PROBLEM REQUIREMENTS: Below are lines of data, and only some are wanted. Please repeat exactly those from the line that has "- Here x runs" through the line that has "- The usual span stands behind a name".

DATA PROVIDED:

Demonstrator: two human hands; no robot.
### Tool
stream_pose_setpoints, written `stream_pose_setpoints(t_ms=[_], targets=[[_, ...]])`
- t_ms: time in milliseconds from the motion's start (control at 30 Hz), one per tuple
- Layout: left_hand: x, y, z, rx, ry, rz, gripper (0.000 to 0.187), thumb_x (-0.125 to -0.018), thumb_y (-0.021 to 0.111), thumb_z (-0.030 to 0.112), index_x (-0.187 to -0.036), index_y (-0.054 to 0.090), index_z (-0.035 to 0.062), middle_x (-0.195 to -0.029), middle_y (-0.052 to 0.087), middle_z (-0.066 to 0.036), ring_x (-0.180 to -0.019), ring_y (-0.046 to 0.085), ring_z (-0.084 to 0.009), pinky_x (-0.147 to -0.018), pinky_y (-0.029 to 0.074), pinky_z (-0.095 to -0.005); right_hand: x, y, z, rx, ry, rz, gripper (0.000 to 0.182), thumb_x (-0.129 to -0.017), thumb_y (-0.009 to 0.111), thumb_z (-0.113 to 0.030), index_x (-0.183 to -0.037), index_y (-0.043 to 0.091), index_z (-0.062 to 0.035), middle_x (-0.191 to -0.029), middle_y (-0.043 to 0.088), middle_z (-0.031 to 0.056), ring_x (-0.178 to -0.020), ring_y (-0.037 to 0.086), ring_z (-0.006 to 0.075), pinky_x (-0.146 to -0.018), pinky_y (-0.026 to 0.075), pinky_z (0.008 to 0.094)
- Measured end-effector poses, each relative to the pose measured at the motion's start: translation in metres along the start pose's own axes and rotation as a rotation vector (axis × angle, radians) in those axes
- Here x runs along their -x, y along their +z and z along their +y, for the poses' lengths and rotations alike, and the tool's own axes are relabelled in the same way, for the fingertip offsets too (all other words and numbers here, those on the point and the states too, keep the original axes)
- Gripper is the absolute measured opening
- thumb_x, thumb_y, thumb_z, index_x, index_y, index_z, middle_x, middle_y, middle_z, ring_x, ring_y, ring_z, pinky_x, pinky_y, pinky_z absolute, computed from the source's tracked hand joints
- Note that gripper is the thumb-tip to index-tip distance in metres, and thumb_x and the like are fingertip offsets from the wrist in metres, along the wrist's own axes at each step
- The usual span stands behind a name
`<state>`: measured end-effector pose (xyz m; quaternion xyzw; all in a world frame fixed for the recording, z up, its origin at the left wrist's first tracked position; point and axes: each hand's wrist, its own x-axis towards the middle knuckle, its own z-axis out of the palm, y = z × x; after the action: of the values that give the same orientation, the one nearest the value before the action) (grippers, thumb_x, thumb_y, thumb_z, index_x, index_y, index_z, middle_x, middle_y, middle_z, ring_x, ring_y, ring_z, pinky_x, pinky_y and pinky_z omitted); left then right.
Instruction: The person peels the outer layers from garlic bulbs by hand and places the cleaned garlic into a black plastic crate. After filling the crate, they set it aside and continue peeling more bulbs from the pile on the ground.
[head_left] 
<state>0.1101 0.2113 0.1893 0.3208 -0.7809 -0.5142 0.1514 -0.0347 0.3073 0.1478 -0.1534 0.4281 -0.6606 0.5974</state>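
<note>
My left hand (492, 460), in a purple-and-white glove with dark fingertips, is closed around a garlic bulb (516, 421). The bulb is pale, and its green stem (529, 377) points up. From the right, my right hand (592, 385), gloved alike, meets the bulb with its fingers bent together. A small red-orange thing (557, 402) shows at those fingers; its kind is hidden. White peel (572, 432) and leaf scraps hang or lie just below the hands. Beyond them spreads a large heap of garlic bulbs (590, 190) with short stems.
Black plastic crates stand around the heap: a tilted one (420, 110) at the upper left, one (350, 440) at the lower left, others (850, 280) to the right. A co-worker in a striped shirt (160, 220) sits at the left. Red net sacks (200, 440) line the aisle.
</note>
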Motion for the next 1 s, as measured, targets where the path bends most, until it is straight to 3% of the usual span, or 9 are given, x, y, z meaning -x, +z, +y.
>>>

RESULT BELOW:
- Here x runs along their -x, y along their +z and z along their +y, for the poses' lengths and rotations alike, and the tool's own axes are relabelled in the same way, for the fingertip offsets too (all other words and numbers here, those on the point and the states too, keep the original axes)
- Gripper is the absolute measured opening
- thumb_x, thumb_y, thumb_z, index_x, index_y, index_z, middle_x, middle_y, middle_z, ring_x, ring_y, ring_z, pinky_x, pinky_y, pinky_z absolute, computed from the source's tracked hand joints
- Note that gripper is the thumb-tip to index-tip distance in metres, and thumb_x and the like are fingertip offsets from the wrist in metres, along the wrist's own axes at each step
- The usual span stands behind a name

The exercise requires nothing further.